### Complex numbers: Complex polynomials

### Factorization of complex polynomials

Integers can be factored into primes. Real polynomials can be factured into irreducible factors. The same applies to complex polynomials. On this page we treat the already known notions and theorems from the real case, but now for complex polynomials.

Irreducible polynomials

A polynomial #f(x)# in #x# of degree #m\ge1# can be **factored** in **factors** #g(x)# and #h(x)# if #f(x) = g(x)\cdot h(x)# and the degree of both #g(x)# and #h(x)# is smaller than #m#. A factor like #g(x)# is called a **divisor** of #f#. In this case, #f(x)# is said to be **reducible**.

If #f(x)# cannot be factored, then #f(x)# is called** irreducible**.

For example: #x^2+4x+3= (x+1)\cdot(x+3)=\dfrac{1}{2}(2x+2)\cdot(x+3)#. The first factorization and the second are very similar: they differ by a constant.

Constant factors are unequal to #0#, for otherwise the whole polynomial would be equal to #0#. Therefore, we can always remove them by division by a constant. The most common standard is to give all factors the *leading coefficient* #1#, as was done in the first factorization.

Linear factors (of degree#1#) cannot be factored further. Later on we will show that, when it comes to complex polynomials, these are the only ones with that property.
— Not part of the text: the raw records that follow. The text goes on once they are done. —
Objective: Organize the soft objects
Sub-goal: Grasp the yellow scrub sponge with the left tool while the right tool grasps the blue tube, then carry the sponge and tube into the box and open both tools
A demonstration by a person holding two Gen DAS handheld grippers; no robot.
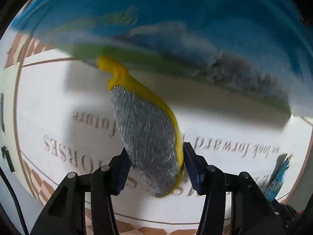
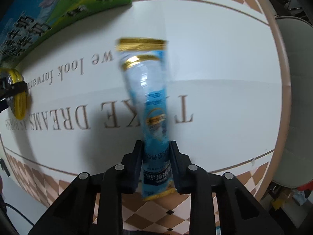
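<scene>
My left gripper (image 1: pixel 155 152) points down over the white table and is shut on a scouring sponge (image 1: pixel 144 129), yellow foam with a silver mesh face; both pads press its sides. The sponge hangs tilted, its far end near the carton. In the right wrist view the same sponge (image 2: pixel 19 101) shows at the far left edge. My right gripper (image 2: pixel 156 146) is shut on a long, soft blue packet (image 2: pixel 154 105) with gold bands at its far end. That blue packet (image 1: pixel 279 176) also appears at the right edge of the left wrist view.
A large blue and green printed carton (image 1: pixel 176 29) lies on the table beyond the sponge, and the carton (image 2: pixel 58 9) fills the upper left of the right wrist view. The round table (image 2: pixel 225 74) has a white lettered cloth. A pale chair (image 2: pixel 305 101) stands off its right edge.
</scene>
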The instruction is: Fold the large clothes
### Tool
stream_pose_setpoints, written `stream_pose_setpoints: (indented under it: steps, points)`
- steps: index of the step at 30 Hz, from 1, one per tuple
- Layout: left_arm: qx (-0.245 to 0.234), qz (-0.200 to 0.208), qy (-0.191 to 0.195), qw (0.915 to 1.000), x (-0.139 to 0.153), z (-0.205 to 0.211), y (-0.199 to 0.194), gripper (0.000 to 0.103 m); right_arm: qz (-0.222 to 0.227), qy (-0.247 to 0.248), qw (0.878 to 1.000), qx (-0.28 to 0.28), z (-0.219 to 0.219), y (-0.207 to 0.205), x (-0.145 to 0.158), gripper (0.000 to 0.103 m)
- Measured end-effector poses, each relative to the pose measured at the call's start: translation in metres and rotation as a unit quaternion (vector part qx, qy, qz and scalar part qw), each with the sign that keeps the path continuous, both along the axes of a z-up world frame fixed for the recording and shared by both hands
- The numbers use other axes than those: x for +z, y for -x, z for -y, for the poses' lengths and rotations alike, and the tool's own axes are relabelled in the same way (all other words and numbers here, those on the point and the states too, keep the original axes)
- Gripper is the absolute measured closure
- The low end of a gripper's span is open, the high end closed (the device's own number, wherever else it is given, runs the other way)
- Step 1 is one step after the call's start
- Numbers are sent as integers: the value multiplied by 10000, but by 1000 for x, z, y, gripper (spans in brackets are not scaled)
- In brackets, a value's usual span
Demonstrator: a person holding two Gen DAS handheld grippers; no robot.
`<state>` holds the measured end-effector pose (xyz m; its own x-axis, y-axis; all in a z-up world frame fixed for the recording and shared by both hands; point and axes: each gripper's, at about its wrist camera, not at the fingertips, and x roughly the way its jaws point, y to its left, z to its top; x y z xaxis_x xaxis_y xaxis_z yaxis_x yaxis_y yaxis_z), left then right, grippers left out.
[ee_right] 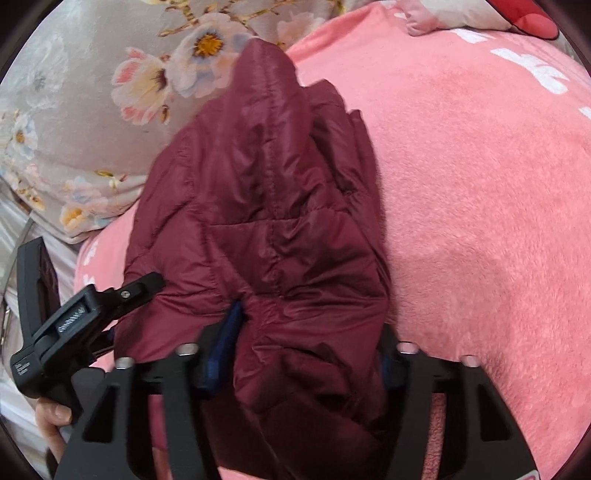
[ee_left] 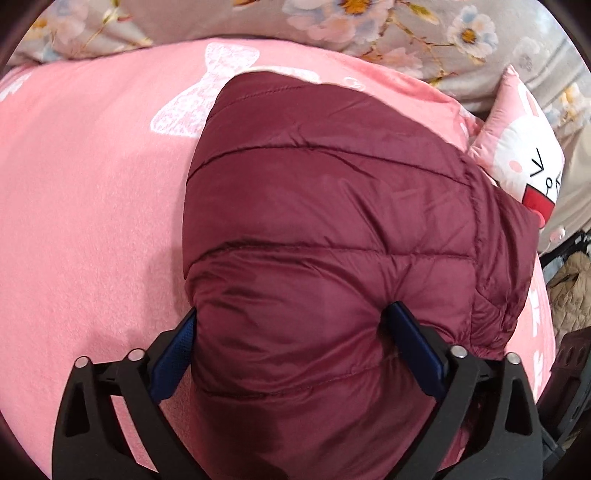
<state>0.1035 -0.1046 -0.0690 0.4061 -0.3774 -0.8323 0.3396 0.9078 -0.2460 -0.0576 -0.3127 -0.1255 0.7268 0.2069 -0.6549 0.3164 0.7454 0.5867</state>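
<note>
A maroon quilted puffer jacket (ee_left: 325, 206) lies bundled on the pink fleece blanket (ee_left: 85, 206). My left gripper (ee_left: 295, 317) is shut on the jacket's thick near end, its blue pads (ee_left: 410, 332) pressing in from both sides. In the right wrist view the jacket (ee_right: 266, 221) rises as a crumpled ridge. My right gripper (ee_right: 308, 339) is shut on a bunch of it; one blue pad (ee_right: 227, 328) shows and the other is mostly buried in fabric. The left gripper (ee_right: 144, 286) also appears there, touching the jacket's left side, held by a hand (ee_right: 51, 413).
A grey floral quilt (ee_left: 388, 29) lies along the far side and is the quilt (ee_right: 74, 129) on the left in the right wrist view. A pink bunny pillow (ee_left: 524, 158) sits at the jacket's right. Dark clutter (ee_left: 569, 280) lies beyond the bed's right edge.
</note>
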Motion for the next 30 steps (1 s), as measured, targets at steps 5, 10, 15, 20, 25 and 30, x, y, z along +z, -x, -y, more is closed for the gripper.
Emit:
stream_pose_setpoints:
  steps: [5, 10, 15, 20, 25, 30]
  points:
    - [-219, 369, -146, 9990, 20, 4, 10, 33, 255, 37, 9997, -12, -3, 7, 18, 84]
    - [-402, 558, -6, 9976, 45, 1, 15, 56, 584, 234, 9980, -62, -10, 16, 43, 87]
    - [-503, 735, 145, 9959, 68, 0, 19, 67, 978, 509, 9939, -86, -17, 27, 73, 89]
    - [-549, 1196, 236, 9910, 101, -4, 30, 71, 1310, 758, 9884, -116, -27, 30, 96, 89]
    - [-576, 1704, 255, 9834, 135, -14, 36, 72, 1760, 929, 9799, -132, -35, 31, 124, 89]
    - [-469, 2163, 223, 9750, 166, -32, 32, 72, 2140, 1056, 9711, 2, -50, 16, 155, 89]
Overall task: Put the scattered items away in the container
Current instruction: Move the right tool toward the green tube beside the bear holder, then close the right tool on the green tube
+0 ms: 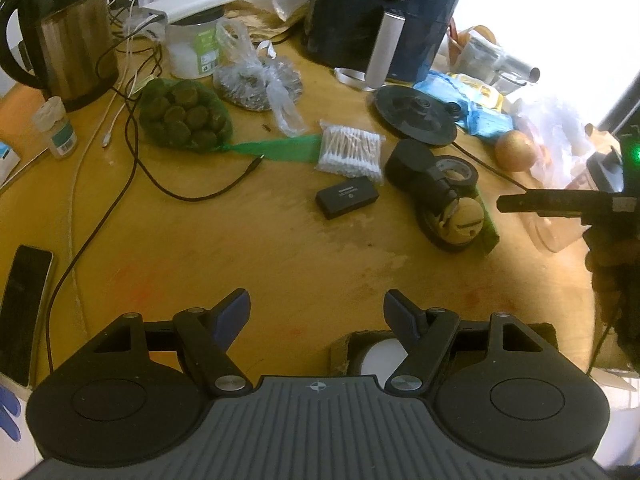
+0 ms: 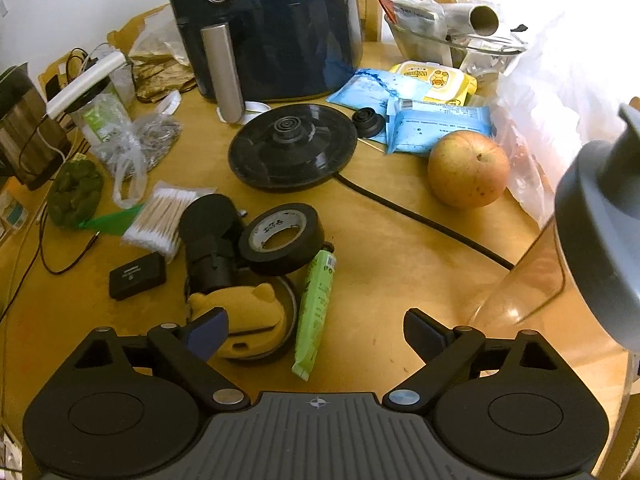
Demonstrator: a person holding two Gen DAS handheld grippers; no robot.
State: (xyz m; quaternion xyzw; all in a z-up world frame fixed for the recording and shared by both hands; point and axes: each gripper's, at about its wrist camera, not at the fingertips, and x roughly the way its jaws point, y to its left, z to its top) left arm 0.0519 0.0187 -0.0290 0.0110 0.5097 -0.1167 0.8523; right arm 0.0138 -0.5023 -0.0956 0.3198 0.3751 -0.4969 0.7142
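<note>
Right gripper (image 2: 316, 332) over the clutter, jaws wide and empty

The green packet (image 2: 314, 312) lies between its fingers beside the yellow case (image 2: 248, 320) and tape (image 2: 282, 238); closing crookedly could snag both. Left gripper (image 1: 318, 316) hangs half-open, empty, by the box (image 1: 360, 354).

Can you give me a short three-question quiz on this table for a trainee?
1. True or false: the tape roll leans on the black cylinder.
2. What lies directly right of the yellow case in the right wrist view? A) cotton swabs B) green packet C) apple
3. What is the right gripper holding?

Key:
1. True.
2. B, the green packet.
3. Nothing; it is open above bare table.
</note>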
#x^2+4# is not the product of two linear factors.

The complex polynomial #z^2+4# is the product of the two linear factors #z-2\ii# en #z+2\ii#.

Regarding the real polynomial: let us assume it is a product of linear factors: #x^2+4 = f(x)\cdot g(x)#, where #f(x)# and #g(x)# are polynomials of degree smaller than #2#. Then both must have degree #1#. We can choose the leading coefficients of #f(x)# and #g(x)# both equal to #1#. Then there are two numbers #a# and #b#, such that #f(x)= x-a# and #g(x) = x-b#. Hence, the factorization can be written as #x^2+4=(x-a)\cdot(x-b)#. Since #(x-a)\cdot(x-b)=x^2-(a+b)\,x+a\cdot b#, it follows that #a+b=0# and #a\cdot b=4#. The first equation gives #b=-a# and entering this value for #b# in #a\cdot b=4# gives #-a^2 = 4#, a contradiction with the fact that squares are never negative. Hence, there is no factorization of #x^2+4#.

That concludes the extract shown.